Assignment :: The response is to be the full listing, set down exactly.

Start of Information supplied

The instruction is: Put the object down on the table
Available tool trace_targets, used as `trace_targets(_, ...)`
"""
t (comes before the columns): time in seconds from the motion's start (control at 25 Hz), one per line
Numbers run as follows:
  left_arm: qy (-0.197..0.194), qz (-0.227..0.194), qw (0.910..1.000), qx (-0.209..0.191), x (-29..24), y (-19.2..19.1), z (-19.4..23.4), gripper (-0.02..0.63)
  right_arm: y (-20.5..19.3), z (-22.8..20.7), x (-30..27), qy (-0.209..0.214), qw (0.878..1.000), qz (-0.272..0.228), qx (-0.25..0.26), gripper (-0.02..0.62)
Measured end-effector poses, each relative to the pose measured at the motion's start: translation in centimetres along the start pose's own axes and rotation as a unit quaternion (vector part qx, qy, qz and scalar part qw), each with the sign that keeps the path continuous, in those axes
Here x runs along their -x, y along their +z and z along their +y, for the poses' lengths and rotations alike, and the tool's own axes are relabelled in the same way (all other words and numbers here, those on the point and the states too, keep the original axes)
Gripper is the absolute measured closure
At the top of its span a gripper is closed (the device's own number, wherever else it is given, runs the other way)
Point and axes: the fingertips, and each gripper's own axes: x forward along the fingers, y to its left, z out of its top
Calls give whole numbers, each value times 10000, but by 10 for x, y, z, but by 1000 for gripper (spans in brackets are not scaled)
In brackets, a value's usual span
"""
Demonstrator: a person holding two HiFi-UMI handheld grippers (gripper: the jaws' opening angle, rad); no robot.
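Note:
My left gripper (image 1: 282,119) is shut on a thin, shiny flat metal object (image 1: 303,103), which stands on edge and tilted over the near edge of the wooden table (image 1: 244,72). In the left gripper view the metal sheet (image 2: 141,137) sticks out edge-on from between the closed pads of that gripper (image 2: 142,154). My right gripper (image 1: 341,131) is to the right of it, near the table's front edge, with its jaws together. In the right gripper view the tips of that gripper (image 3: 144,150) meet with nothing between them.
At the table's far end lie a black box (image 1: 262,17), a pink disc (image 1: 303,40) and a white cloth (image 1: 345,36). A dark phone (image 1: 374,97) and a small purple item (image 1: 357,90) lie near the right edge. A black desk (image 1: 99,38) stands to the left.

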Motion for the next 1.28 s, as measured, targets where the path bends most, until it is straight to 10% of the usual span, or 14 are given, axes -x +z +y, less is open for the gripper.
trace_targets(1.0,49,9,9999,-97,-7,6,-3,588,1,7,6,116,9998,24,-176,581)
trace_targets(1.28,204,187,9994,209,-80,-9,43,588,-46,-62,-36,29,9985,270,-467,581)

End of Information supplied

Response area ::
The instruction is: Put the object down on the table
Available tool trace_targets, used as `trace_targets(_, ...)`
"""
t (comes before the columns): time in seconds from the motion's start (control at 25 Hz), one per line
Numbers run as follows:
  left_arm: qy (-0.197..0.194), qz (-0.227..0.194), qw (0.910..1.000), qx (-0.209..0.191), x (-29..24), y (-19.2..19.1), z (-19.4..23.4), gripper (-0.02..0.63)
  right_arm: y (-20.5..19.3), z (-22.8..20.7), x (-30..27), qy (-0.209..0.214), qw (0.878..1.000), qz (-0.272..0.228), qx (-0.25..0.26), gripper (-0.02..0.62)
Measured end-effector poses, each relative to the pose measured at the motion's start: translation in centimetres along the start pose's own axes and rotation as a unit quaternion (vector part qx, qy, qz and scalar part qw), each with the sign that keeps the path continuous, in those axes
Here x runs along their -x, y along their +z and z along their +y, for the poses' lengths and rotations alike, and the tool's own axes are relabelled in the same way (all other words and numbers here, those on the point and the states too, keep the original axes)
Gripper is the absolute measured closure
At the top of its span a gripper is closed (the device's own number, wherever else it is given, runs the other way)
Point and axes: the fingertips, and each gripper's own axes: x forward along the fingers, y to its left, z out of its top
Calls give whole numbers, each value times 10000, but by 10 for x, y, z, but by 1000 for gripper (spans in brackets are not scaled)
In brackets, a value's usual span
"""
Demonstrator: a person holding two HiFi-UMI handheld grippers (gripper: the jaws' opening angle, rad); no robot.
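Note:
My left gripper (image 1: 282,119) is shut on a thin, shiny flat metal object (image 1: 303,103), which stands on edge and tilted over the near edge of the wooden table (image 1: 244,72). In the left gripper view the metal sheet (image 2: 141,137) sticks out edge-on from between the closed pads of that gripper (image 2: 142,154). My right gripper (image 1: 341,131) is to the right of it, near the table's front edge, with its jaws together. In the right gripper view the tips of that gripper (image 3: 144,150) meet with nothing between them.
At the table's far end lie a black box (image 1: 262,17), a pink disc (image 1: 303,40) and a white cloth (image 1: 345,36). A dark phone (image 1: 374,97) and a small purple item (image 1: 357,90) lie near the right edge. A black desk (image 1: 99,38) stands to the left.
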
Motion for the next 1.28 s, as measured, targets where the path bends most, until it is straight to 10% of the usual span, or 14 are given, axes -x +z +y, less is open for the gripper.
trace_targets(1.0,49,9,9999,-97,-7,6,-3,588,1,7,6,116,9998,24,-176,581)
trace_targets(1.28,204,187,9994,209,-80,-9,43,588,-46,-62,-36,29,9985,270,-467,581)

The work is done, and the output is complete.